YOUR OBJECTIVE: With the first line below as the start and the line containing "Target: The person" as the end, copy every line between them exactly, ends included.

• • • •

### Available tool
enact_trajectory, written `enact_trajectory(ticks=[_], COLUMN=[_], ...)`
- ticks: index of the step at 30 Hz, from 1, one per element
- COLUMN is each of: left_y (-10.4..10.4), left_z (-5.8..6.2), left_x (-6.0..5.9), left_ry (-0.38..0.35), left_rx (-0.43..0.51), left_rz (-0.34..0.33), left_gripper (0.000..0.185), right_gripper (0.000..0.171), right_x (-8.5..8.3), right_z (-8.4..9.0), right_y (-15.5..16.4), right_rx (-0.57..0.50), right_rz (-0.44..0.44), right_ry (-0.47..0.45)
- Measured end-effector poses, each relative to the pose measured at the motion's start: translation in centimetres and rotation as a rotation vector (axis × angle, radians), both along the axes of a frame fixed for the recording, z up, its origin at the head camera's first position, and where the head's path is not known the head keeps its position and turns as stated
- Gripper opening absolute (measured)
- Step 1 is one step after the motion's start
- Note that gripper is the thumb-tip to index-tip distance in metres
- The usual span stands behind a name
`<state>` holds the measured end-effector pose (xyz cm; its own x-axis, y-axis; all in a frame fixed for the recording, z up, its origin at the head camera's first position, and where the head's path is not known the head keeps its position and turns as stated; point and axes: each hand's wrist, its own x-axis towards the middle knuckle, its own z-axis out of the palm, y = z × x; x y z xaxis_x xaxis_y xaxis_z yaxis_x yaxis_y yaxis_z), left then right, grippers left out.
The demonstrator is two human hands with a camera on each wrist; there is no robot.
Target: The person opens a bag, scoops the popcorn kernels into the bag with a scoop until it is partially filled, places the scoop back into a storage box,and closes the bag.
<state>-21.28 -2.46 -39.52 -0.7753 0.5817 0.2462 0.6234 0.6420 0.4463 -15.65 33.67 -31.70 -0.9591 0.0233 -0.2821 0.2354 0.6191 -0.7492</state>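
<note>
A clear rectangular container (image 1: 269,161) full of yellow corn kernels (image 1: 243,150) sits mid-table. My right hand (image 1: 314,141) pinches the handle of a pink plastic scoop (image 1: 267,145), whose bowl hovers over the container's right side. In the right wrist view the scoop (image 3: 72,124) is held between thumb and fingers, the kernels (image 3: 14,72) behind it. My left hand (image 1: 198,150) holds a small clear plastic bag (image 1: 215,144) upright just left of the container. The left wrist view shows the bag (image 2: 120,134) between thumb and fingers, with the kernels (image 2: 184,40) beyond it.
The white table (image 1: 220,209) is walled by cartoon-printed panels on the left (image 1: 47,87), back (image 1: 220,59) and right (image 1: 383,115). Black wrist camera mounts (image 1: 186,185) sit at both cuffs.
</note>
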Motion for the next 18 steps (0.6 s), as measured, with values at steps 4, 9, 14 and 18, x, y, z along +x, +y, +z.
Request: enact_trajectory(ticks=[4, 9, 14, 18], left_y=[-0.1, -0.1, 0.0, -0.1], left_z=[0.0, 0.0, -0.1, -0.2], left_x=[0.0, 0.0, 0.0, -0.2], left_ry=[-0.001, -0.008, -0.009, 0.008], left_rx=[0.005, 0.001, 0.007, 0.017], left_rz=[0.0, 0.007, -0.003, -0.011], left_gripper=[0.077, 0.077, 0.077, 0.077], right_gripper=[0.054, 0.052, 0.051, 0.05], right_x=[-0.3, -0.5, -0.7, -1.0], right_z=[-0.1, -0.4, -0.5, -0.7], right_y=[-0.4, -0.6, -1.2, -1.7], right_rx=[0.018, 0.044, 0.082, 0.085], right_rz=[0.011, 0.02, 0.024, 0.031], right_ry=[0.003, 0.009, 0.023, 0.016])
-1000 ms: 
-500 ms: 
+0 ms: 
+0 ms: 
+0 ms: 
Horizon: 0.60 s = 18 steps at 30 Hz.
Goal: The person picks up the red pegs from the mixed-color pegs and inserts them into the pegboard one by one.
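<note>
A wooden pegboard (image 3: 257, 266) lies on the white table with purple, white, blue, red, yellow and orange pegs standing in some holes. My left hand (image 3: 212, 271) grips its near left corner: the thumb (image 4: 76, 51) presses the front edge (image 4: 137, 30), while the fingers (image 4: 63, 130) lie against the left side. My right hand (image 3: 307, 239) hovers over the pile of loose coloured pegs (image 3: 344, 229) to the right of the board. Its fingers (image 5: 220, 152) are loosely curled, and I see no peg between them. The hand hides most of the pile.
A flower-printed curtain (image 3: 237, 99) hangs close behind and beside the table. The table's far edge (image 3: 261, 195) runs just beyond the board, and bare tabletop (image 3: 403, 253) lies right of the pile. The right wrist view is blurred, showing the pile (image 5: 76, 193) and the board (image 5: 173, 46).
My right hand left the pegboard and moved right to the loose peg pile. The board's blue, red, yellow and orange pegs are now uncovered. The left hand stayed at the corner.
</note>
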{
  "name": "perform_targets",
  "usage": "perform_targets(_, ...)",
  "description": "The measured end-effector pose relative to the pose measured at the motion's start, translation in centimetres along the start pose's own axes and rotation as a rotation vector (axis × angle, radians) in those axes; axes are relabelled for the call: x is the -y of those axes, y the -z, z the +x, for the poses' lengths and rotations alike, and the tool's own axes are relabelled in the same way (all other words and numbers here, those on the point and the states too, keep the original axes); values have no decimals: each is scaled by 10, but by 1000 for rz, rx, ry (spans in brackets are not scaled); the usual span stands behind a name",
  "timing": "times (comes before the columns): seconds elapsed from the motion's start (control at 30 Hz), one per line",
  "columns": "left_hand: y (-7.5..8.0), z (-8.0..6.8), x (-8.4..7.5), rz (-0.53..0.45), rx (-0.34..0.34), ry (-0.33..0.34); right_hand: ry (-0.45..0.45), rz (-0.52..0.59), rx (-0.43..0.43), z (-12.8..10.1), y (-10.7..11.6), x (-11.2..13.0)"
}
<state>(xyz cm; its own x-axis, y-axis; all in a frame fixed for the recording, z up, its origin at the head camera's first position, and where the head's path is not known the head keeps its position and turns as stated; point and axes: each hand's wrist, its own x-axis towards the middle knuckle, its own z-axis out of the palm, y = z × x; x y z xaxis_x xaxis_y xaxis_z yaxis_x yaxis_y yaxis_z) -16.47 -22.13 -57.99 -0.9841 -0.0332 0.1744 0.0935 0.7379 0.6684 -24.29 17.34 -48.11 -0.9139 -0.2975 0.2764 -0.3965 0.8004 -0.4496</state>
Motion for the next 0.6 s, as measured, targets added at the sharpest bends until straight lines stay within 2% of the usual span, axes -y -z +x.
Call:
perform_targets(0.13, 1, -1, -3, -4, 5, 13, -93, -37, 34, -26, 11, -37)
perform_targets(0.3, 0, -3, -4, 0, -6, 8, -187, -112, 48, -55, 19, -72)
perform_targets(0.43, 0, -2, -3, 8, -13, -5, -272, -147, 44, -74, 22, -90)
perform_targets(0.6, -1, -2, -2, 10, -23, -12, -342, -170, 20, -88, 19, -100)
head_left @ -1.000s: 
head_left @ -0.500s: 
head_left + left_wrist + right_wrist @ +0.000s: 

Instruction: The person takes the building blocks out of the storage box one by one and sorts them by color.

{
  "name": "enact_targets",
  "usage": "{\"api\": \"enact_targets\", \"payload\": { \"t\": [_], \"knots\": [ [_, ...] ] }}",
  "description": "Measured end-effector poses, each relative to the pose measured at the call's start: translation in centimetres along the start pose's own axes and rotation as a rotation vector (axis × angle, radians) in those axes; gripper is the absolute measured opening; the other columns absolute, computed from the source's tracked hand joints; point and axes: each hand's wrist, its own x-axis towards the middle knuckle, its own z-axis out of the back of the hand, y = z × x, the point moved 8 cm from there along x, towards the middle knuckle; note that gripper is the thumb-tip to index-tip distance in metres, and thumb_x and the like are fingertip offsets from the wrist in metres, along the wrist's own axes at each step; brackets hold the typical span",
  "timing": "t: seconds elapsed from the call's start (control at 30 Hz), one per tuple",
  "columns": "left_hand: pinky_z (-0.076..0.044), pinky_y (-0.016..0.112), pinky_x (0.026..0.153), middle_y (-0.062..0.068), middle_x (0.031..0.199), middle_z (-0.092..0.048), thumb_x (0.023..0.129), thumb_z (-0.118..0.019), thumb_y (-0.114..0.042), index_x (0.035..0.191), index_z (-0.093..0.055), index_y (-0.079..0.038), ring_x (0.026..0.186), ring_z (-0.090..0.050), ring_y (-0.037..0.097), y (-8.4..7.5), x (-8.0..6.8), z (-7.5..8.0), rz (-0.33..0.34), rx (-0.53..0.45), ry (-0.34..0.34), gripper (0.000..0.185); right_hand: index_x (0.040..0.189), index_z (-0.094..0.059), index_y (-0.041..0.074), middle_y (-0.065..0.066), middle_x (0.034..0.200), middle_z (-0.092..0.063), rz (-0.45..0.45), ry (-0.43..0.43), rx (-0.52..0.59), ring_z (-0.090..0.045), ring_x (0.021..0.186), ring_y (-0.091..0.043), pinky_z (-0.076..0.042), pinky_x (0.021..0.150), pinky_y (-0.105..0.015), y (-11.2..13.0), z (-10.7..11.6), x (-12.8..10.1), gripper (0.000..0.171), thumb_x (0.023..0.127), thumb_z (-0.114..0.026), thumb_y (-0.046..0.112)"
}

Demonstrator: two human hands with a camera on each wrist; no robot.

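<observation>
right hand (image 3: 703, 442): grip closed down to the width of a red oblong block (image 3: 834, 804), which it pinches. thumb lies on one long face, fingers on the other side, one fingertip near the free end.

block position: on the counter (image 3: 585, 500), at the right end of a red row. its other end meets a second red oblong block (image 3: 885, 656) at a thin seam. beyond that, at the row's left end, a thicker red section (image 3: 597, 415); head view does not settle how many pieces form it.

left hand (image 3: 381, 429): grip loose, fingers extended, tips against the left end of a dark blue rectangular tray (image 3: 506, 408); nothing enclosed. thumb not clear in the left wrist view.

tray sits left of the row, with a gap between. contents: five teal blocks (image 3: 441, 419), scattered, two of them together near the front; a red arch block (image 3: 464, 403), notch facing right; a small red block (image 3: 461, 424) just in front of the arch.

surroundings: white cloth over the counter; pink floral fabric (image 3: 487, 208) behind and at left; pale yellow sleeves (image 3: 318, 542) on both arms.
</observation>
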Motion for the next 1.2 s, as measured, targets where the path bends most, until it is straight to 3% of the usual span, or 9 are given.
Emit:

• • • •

EXERCISE OUTPUT:
### Available tool
enact_trajectory, written `enact_trajectory(ticks=[_], COLUMN=[_], ...)`
- ticks: index of the step at 30 Hz, from 1, one per element
- COLUMN is each of: left_y (-10.4..10.4), left_z (-5.8..6.2), left_x (-6.0..5.9), left_ry (-0.38..0.35), left_rx (-0.43..0.51), left_rz (-0.34..0.33), left_gripper (0.000..0.185), right_gripper (0.000..0.171), right_x (-8.5..8.3), right_z (-8.4..9.0), right_y (-15.5..16.4), right_rx (-0.57..0.50), right_rz (-0.44..0.44), right_ry (-0.47..0.45)
- Measured end-effector poses, each relative to the pose measured at the motion's start: translation in centimetres and rotation as a rotation vector (axis × angle, radians), both along the axes of a frame fixed for the recording, z up, its origin at the head camera's first position, and where the head's path is not known the head keeps its position and turns as stated
- Gripper opening absolute (measured)
- Step 1 is one step after the motion's start
- Note that gripper is the thumb-tip to index-tip distance in metres
- The usual span stands behind a name
`<state>` holds the measured end-effector pose (xyz cm; its own x-axis, y-axis; all in a frame fixed for the recording, z up, its origin at the head camera's first position, and where the head's path is not known the head keeps its position and turns as stated; point and axes: each hand's wrist, its own x-axis towards the middle knuckle, its own z-axis out of the palm, y = z × x; x y z xaxis_x xaxis_y xaxis_z yaxis_x yaxis_y yaxis_z), left then right, grippers left out.
The demonstrator is two human hands with a camera on each wrist; there is no robot.
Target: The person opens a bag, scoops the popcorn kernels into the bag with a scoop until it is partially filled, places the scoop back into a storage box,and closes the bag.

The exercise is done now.